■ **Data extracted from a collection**
◇ ◇ ◇

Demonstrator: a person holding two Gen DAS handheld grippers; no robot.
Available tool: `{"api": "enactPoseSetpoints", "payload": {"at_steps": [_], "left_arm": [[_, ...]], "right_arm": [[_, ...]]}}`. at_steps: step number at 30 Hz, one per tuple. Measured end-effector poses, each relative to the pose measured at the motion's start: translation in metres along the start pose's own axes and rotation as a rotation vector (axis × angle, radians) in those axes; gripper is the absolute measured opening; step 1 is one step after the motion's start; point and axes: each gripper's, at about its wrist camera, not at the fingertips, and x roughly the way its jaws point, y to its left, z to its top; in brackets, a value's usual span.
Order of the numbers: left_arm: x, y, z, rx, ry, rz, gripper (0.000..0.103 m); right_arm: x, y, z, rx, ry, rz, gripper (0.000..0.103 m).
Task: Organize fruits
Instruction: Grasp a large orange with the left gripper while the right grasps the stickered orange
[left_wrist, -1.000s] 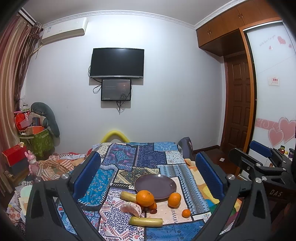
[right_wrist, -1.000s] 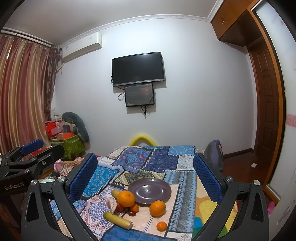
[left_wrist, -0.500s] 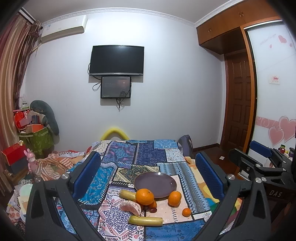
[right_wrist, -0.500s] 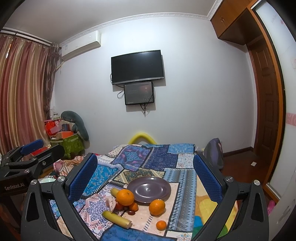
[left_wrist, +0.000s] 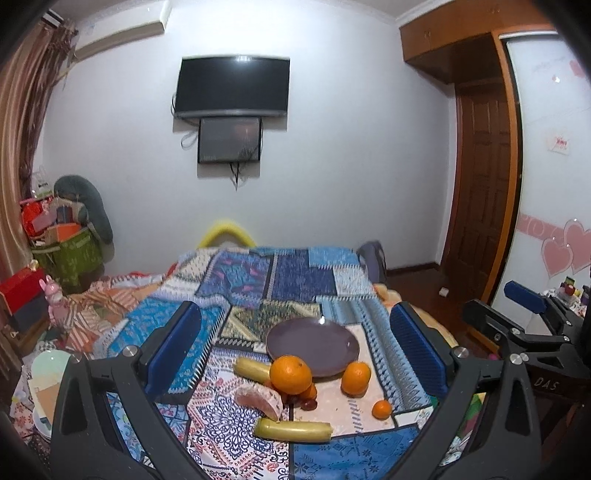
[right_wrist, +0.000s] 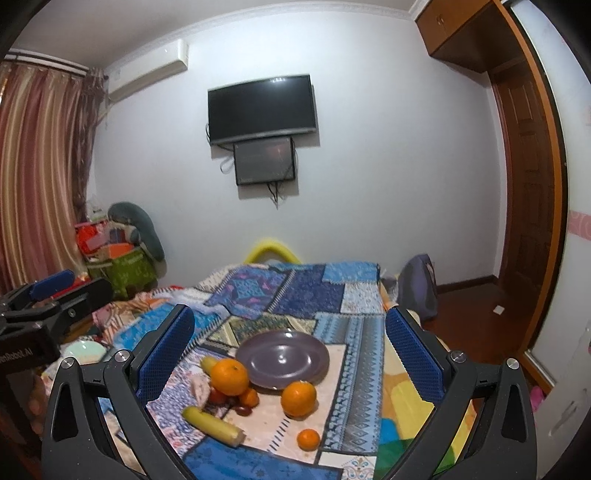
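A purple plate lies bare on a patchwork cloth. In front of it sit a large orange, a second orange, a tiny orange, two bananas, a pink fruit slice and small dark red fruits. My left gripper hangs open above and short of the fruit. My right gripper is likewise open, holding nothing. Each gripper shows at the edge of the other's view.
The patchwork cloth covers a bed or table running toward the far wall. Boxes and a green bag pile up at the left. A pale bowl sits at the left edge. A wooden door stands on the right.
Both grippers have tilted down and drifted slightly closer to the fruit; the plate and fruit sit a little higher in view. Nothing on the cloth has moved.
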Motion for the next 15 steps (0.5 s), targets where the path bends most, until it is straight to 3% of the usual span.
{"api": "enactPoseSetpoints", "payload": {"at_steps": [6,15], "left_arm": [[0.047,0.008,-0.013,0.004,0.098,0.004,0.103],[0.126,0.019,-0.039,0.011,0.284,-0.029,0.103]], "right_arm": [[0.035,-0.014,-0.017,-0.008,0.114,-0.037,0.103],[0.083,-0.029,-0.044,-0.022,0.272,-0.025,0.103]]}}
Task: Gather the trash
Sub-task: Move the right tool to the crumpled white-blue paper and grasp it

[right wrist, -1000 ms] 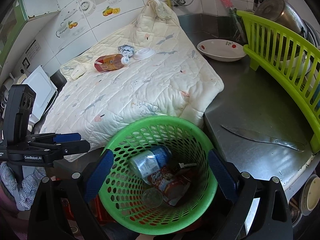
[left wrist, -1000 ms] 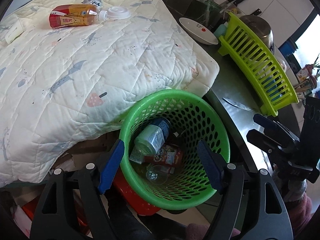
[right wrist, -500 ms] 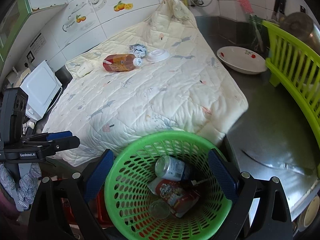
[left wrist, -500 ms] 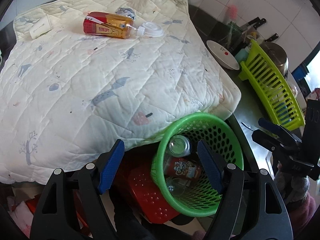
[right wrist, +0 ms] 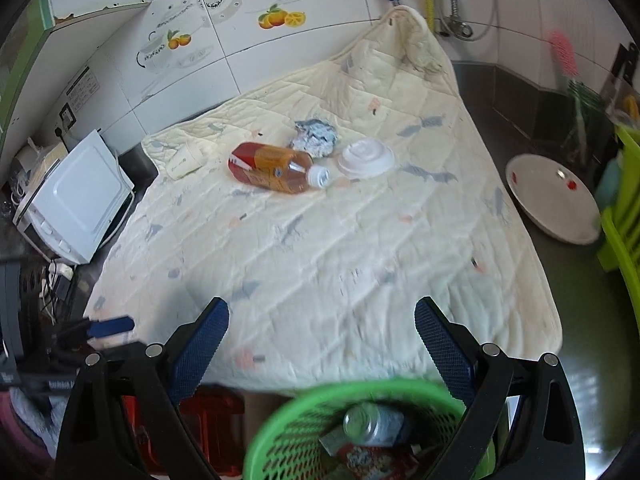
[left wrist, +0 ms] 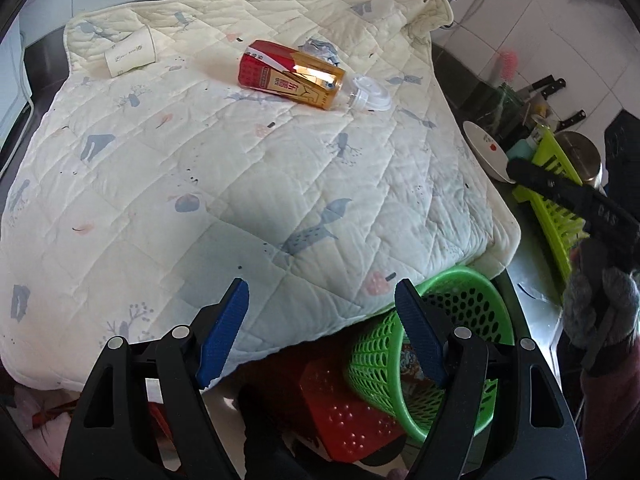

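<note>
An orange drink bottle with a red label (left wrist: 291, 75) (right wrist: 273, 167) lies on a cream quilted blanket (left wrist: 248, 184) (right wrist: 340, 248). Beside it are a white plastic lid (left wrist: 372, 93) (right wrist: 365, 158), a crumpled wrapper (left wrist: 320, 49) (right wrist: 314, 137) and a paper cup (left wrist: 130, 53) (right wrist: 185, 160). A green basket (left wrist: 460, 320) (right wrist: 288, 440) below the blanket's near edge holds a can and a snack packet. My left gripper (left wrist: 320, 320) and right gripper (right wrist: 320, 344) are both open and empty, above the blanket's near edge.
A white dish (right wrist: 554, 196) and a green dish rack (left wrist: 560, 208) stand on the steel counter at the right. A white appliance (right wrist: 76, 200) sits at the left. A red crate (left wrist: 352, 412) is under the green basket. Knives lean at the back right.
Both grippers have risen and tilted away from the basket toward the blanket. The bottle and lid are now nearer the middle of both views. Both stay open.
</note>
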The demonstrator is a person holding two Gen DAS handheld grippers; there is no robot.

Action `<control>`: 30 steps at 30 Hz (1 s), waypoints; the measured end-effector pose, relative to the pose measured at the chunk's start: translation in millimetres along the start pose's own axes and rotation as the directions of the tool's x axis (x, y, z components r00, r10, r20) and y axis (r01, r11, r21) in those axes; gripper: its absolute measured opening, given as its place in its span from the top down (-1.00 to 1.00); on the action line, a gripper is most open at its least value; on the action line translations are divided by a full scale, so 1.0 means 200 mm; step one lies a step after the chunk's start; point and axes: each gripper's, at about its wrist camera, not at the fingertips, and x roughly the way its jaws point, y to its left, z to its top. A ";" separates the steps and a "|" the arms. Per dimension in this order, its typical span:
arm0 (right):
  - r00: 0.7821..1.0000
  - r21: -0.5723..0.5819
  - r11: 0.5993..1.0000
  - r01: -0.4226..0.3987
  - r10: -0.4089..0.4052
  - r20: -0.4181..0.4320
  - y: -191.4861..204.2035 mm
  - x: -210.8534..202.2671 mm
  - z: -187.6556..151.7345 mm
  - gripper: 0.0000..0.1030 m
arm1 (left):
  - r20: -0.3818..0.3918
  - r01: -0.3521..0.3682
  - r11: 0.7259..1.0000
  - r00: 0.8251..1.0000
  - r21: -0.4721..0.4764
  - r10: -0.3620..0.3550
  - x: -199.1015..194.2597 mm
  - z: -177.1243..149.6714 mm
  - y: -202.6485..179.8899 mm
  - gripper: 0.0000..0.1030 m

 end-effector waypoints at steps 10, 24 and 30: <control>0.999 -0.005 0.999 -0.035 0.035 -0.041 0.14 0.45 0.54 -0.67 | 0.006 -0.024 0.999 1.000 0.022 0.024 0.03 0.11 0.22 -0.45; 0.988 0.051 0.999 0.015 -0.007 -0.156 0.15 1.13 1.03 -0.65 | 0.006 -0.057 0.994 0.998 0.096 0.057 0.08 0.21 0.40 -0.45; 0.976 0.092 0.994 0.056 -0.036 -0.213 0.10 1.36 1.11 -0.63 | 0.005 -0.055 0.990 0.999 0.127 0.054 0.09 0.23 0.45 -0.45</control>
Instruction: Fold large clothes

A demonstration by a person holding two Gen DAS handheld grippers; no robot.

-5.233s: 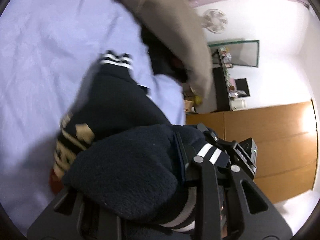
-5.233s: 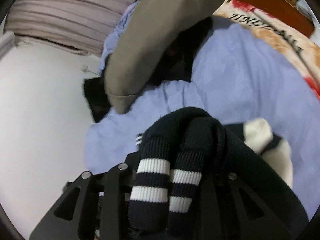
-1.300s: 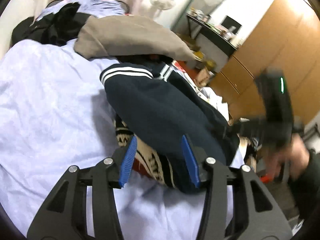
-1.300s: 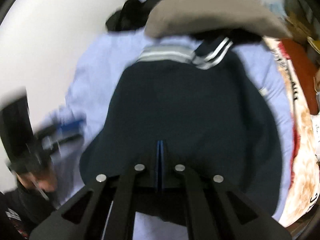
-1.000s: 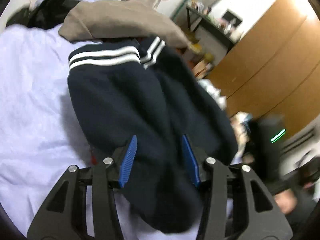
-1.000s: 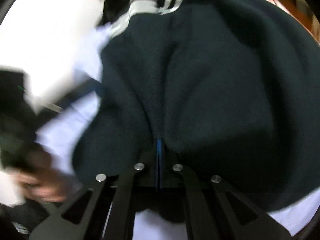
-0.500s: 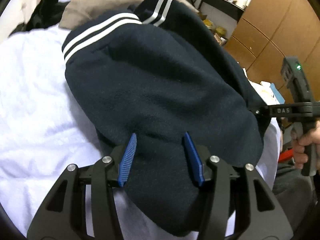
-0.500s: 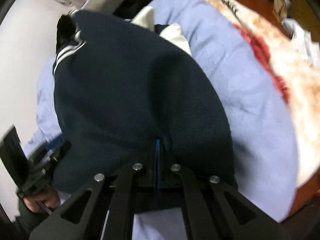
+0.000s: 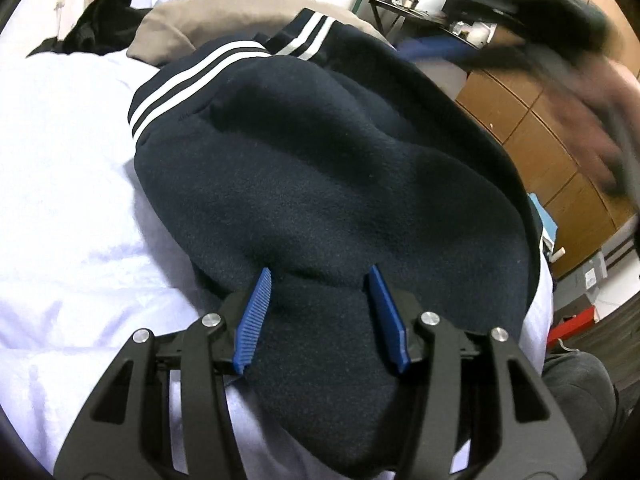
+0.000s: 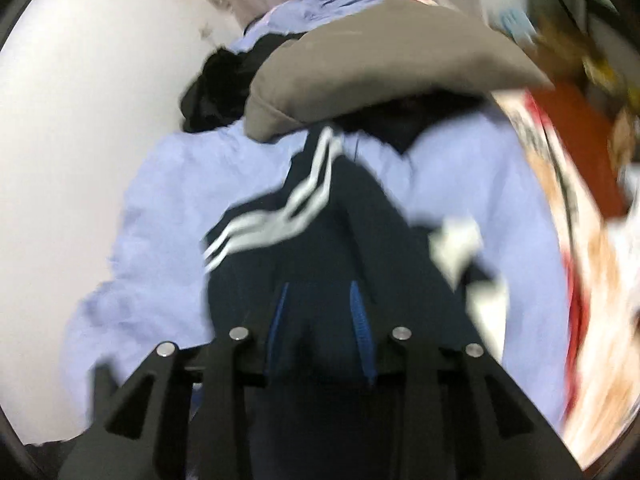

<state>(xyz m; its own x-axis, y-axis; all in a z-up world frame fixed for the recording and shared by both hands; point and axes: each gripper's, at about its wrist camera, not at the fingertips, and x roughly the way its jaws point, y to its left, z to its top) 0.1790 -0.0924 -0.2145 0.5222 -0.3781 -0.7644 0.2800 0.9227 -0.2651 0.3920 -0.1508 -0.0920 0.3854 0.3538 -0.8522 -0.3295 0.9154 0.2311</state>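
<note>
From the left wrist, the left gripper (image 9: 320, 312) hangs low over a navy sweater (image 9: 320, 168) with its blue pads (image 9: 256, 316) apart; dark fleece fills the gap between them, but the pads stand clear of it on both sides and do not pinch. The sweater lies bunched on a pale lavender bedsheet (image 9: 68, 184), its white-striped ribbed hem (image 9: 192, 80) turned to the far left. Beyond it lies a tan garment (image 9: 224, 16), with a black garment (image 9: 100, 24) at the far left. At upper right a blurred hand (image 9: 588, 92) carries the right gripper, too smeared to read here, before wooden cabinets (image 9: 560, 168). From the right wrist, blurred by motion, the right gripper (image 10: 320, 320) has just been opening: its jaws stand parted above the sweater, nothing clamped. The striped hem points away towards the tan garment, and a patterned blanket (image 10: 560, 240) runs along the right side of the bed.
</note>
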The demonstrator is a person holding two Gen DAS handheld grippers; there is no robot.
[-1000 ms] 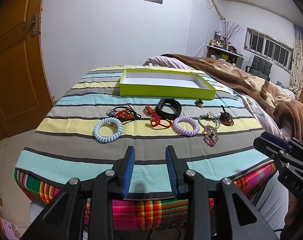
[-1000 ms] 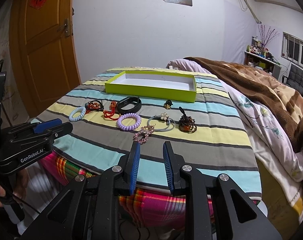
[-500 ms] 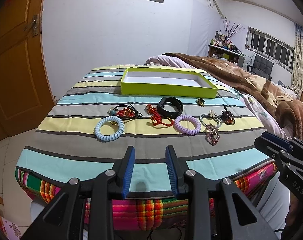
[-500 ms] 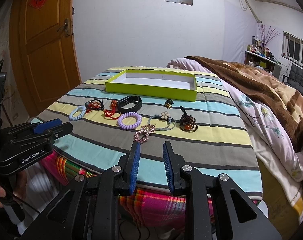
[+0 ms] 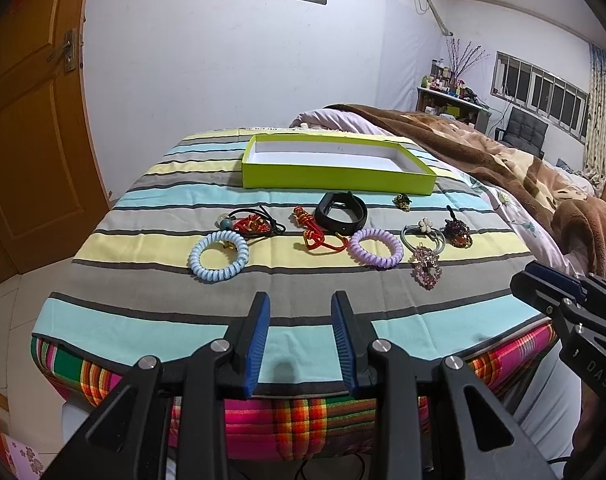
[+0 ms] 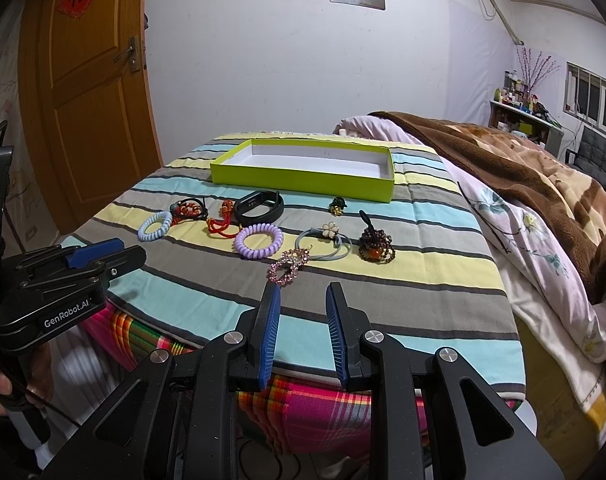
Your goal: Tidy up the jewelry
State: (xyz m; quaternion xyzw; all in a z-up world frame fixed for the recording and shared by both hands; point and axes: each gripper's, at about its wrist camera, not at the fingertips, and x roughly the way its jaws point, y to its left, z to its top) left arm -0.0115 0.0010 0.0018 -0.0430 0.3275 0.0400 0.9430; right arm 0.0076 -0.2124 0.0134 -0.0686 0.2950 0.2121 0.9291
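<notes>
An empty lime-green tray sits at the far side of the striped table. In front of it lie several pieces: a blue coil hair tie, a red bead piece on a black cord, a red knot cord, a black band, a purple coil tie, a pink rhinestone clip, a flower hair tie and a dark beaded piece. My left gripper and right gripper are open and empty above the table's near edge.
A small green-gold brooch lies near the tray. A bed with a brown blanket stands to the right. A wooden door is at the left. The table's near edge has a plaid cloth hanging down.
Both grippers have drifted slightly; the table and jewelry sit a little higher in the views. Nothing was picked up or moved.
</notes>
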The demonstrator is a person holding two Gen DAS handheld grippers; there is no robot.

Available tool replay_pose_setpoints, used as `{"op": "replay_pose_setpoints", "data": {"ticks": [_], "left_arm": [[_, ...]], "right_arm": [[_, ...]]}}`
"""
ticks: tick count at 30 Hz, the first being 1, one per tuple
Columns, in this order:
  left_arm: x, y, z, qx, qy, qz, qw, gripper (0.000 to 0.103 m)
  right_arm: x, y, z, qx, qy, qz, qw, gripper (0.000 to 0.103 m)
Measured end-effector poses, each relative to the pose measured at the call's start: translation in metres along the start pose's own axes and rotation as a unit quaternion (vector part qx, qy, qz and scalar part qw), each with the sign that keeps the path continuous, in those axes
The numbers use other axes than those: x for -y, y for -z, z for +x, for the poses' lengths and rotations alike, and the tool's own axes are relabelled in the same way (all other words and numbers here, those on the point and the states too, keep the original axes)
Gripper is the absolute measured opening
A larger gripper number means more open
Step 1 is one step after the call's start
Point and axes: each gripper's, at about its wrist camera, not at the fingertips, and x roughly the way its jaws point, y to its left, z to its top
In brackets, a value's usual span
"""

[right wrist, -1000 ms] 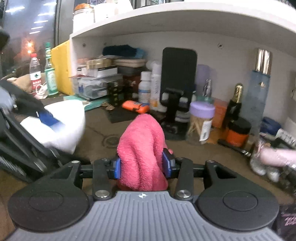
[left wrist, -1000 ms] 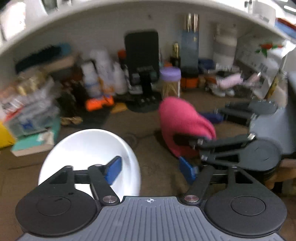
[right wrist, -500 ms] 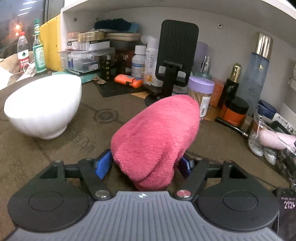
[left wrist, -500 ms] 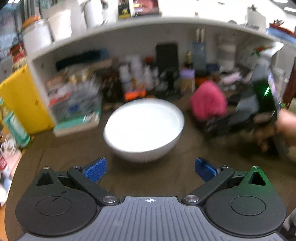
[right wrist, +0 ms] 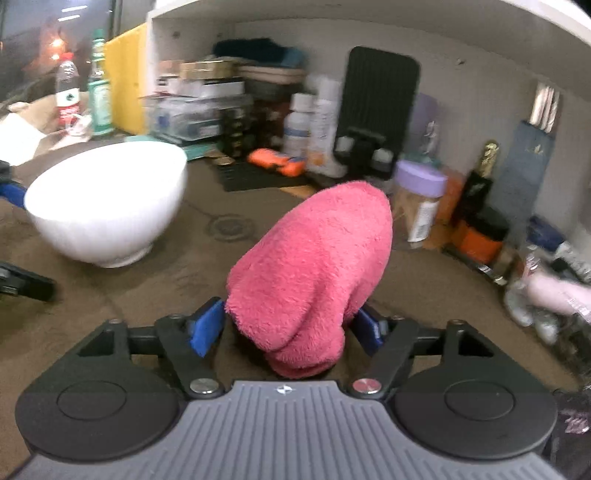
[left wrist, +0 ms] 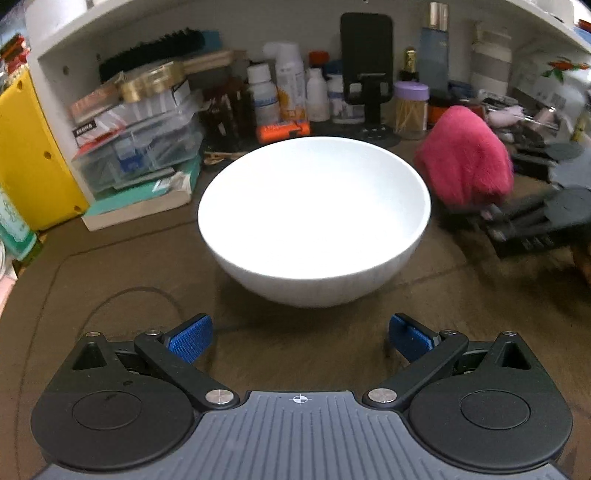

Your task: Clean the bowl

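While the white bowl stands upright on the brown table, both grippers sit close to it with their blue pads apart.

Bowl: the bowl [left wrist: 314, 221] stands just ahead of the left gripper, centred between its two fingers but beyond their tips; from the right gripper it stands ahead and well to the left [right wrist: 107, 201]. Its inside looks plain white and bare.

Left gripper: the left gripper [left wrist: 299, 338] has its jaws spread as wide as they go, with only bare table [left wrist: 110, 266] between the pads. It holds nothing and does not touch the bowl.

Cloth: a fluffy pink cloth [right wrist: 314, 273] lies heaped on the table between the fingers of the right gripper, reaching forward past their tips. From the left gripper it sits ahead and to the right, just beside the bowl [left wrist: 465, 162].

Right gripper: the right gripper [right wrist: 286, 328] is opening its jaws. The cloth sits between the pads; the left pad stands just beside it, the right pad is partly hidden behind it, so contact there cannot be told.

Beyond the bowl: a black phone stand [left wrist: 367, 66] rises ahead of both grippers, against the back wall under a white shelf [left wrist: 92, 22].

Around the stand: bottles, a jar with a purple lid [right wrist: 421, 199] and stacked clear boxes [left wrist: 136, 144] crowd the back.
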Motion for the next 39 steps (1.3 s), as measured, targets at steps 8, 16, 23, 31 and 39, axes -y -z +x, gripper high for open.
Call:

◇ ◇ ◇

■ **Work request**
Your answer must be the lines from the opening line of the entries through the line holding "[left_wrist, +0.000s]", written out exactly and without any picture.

■ **Response to the task**
Demonstrator: a person holding two Gen DAS handheld grippers; no robot.
Available tool: `{"api": "enactPoseSetpoints", "payload": {"at_steps": [_], "left_arm": [[_, ...]], "right_arm": [[_, ...]]}}`. at_steps: step number at 30 Hz, one per tuple. Measured end-effector poses, each relative to the pose measured at the motion's start: translation in metres along the start pose's own axes and rotation as a rotation vector (axis × angle, radians) in those axes; gripper is the absolute measured opening; step 1 is one step after the motion's start; point and axes: each gripper's, at about its wrist camera, not at the fingertips, and x roughly the way its jaws point, y to its left, z to its top; in brackets, a value's usual span.
Order of the numbers: left_arm: x, y, z, rx, ry, rz, gripper (0.000..0.103 m); right_arm: x, y, z, rx, ry, rz, gripper (0.000..0.103 m).
Task: Organize fruits
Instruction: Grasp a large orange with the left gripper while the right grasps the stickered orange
[left_wrist, -1.000s] 
[right_wrist, -1.000s] 
[left_wrist, -0.500s] 
[right_wrist, -0.500s] 
[left_wrist, +0.000s] 

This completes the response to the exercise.